Retailers should implement a headless framework to gain control of their digital and in-store commerce stack and meet customer expectations
Before the pandemic, competitive threats and shifting buyer behaviors challenged retailers dependent on robust but constrained legacy store systems, including point of sale (POS). However, when the pandemic forced POS to go from traditional in-store queues to the kerb, the doorstep, and beyond, only the largest retail innovators were equipped to respond. Why? These innovators were armed with years of technology-proof points from testing, learning, and iterating that guided their response to customers.
What can those without years of experimentation to lean on glean from examining these leaders’ strategies?
Possibly the most important insight is that customers don’t wait for a legacy response to digital expectations. Instead, retailers win by creating experiences that align brand strategy with customers’ fast-evolving preferences.
While underlying commerce functions such as building the basket, calculations, and adjustments are critical to completing transactions, they don’t generate digital value. Leaders like US-based supermarket chain Kroger take digital market share by embracing a headless framework that gives them full control of their digital and stores commerce stack and enables them to curate every customer engagement.
Adopting Headless framework to gain control of their digital and in-store commerce
By adopting a retail framework’s single commerce engine, retailers can build uninterrupted journeys that include the store, online, consumer devices, and more. This control eliminates the constraints of tightly coupled legacy functions by enabling retailers to extend experiences without disturbing the legacy footprint until they are ready. Winning in today’s highly competitive market is dependent on how fast a retail team can test an idea, learn, iterate, and then scale the final solution, giving control to the digital experience teams is now a critical differentiator.
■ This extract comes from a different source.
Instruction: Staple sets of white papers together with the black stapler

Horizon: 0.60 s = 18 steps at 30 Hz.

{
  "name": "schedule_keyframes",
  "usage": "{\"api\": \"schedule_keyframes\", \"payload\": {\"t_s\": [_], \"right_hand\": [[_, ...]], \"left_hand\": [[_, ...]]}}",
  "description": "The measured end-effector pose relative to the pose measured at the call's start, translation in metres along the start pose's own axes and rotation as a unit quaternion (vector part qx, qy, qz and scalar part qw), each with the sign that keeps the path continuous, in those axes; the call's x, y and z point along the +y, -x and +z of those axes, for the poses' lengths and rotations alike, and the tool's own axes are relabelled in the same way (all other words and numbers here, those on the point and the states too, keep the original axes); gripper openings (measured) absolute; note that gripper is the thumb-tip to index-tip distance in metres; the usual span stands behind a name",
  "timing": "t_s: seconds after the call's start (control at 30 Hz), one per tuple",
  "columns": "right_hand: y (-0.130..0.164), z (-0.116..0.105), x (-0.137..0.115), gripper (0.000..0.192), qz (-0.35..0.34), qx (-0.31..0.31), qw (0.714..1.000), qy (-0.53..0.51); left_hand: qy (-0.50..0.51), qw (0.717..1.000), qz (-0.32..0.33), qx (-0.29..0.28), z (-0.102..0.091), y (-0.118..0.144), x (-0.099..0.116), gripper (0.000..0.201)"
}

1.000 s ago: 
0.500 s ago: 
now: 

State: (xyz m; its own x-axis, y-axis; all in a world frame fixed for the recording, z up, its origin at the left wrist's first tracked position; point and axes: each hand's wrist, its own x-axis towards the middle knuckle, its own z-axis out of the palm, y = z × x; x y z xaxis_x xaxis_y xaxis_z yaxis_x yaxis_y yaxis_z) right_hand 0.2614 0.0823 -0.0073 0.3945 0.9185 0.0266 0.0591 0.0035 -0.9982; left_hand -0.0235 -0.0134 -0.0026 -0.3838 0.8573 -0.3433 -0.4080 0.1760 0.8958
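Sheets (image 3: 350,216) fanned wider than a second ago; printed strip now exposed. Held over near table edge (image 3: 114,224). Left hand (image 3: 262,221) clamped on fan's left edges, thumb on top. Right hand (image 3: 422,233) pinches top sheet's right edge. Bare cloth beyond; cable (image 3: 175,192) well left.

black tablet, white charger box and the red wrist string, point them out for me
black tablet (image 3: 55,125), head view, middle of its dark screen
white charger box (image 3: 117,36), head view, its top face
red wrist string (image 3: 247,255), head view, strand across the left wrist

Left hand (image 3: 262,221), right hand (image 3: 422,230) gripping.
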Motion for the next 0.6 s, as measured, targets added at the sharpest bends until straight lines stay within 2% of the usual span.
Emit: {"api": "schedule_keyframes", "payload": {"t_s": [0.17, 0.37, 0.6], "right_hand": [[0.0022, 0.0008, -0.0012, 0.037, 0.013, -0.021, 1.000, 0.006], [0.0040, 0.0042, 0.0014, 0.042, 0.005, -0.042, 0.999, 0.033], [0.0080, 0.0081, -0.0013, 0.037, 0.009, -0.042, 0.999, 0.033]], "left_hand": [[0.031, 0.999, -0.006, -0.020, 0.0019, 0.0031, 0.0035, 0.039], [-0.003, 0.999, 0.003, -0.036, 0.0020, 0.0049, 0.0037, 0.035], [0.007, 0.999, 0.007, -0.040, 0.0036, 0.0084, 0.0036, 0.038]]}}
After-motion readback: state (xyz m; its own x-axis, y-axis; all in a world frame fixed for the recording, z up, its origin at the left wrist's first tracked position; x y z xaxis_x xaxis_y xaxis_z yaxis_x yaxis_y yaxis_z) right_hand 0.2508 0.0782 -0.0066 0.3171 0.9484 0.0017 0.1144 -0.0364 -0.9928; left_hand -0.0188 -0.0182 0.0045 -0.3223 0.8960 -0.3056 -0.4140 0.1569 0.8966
To date, the high cost of test and learning at scale has challenged the broader market to remain competitive in the same field as the leaders. These players now have a powerful opportunity to now reallocate investments that would have been used to extend legacy systems, like POS, and instead arm their teams with a headless retail framework
that delivers relevant digital experiences without legacy disruption. From there, they can execute viable, hands-on proof of concepts to confirm the value of every investment in the context of their unique business challenges.
Retailers who are not yet convinced it’s time to act should look at how digital leaders achieving massive gains in this segment are benefitting from the incrementality of this revenue stream. Unless retailers take action now, these digital leaders will continue taking the market share without looking back.